These kids are the descendants of refugees expelled from their home villages in the 1948 Catastrophe, or the Nakbah as it is known in palestinian history. It was a disaster that turned the majority of the Palestinian people into stateless refugees,

The name Birthright has been taken from the Israeli pro-zionist Taglit-Birthright programme, designed to send Jews from the US, Canada and Europe on a 10 day visit to Israel. This trip is said to be the inalienable "birthright" of every Jew. There they will learn that the trip is a part of a prophecy being fulfilled. Israel as the one national home land for all Jews.
Hundreds of thousands of young Jews have been on these trips, and the main reason is to create a personal tie with Israel, and to make them into advocates and defenders of Israel in their home countries.

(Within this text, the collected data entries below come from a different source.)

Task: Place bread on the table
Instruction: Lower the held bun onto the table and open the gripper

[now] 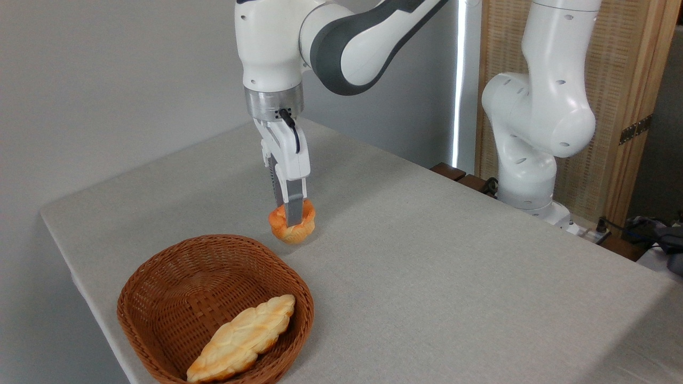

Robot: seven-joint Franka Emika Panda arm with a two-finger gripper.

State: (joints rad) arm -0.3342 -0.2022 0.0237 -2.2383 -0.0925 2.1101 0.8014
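Gripper (pixel 291 216) is pointing straight down over the table (pixel 427 250), clamping the bread (pixel 292 225) between its fingers; near finger (pixel 293 210) is crossing the front of the bun and covering its middle, far finger is mostly hidden behind it; bun is sitting just beyond the far rim of the wicker basket (pixel 213 304), outside it, tilted a little, orange knobbly top showing on either side of the finger and paler base below; whether the base is touching the cloth or hanging just clear is hard to say (only a faint shadow underneath); basket is lying near the table's front left corner, its lower edge cut off by the frame; braided loaf (pixel 243 338) is resting inside against the near right wall, its lower tip partly running out of view; arm's upper links are leaving the top edge of the picture; base of the arm (pixel 533 197) is standing past the far right table edge, bottom partly hidden behind the tabletop.
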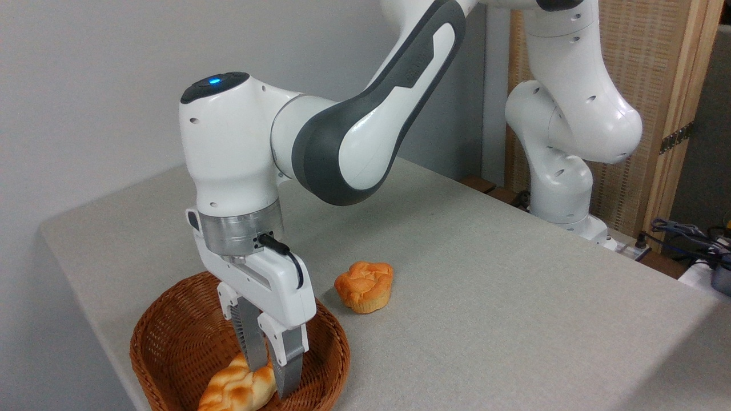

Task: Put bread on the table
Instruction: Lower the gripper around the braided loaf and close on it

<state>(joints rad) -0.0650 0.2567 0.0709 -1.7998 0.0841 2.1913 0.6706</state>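
Where the bench nears its lower left edge, the brown wicker basket sits with the bread lying in its near side, only partly in frame. The braided loaf's long axis seems to run from lower left up toward the right, though its far end is hidden behind the fingers and its near end is cut off by the bottom of the frame. The gripper points straight down into the basket from above, and its two fingers straddle the upper right end of the loaf: one sits against the loaf's back, the other just to its right. They look closed against the bread, but I cannot tell whether they actually pinch it or merely touch it. Because the hold is near one end rather than mid-length, the loaf may tip when lifted. Further right, well apart from the basket, a small orange bun rests on the bare bench.
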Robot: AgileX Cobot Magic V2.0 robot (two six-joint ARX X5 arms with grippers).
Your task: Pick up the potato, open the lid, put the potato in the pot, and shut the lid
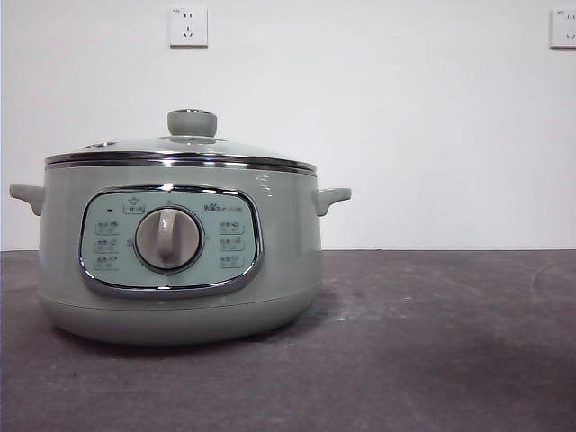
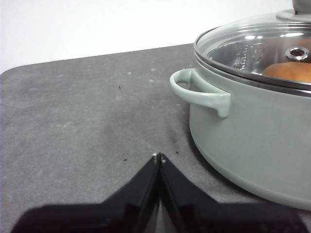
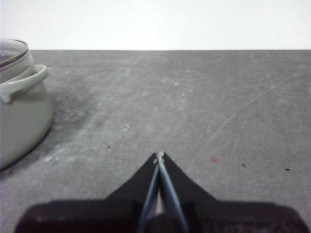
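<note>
The sage-green pot (image 1: 180, 261) stands on the dark table at the left of the front view, dial facing me. The glass lid (image 1: 180, 148) with its green knob sits closed on the pot. In the left wrist view the orange-brown potato (image 2: 291, 73) shows inside the pot (image 2: 252, 131) under the lid (image 2: 257, 43). My left gripper (image 2: 159, 157) is shut and empty, low over the table beside the pot's side handle. My right gripper (image 3: 159, 156) is shut and empty over bare table, with the pot (image 3: 19, 116) off to its side. Neither gripper shows in the front view.
The dark grey table (image 1: 432, 342) stretches to the right of the pot. A white wall with two sockets (image 1: 187, 27) stands behind. The pot's side handle (image 2: 199, 94) sticks out toward my left gripper.
</note>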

in 2004 the Birthright Unplugged programme was created by two American women of Jewish-American descent. Its purpose was just the opposite that of the Taglit.
Dunya Alwan and Hanna Mermelstein wanted to show these Birthright participants the real Israel, beyond the fancy malls and holocaust-museums.
So they took them to the West bank city of Hebron, to talk to palestinians who'd had their homes confiscated by fanatic settlers. They've taken the participants on field trips to the Aparthied Wall built solely on Palestinian land, and they've sat down with peace activists and human rights workers.
The second part of that programme has been to take Palestinian children from the occupied West Bank into Palestine of 1948, Israel proper.
The Palestinian children are -often for the first time- allowed to visit the lands from which their relatives were expelled . They are also given the opportunity to meet Palestinians with Israeli citizenships, as a way of tying these two realities of the Palestinian exodus together.
The latest trip had another added bonus, which was that three of the chaperons were Palestinians from exile, as two of us were Palestinians from Sweden, and the last one an American-Palestinian. Together with the kids of 1948, the Jenin kids, my two palestinian chaperon friends, and the rest of the chaperons being fiercly antizionist, Jewish human rights activists from the US we make up an amazing counterimage to this forgetfulness.
I walk around in what was descibed by the Swedish jewish author Goran Rosenberg as "the land beneath the stones".
And never has that land revealed itself so completely to me.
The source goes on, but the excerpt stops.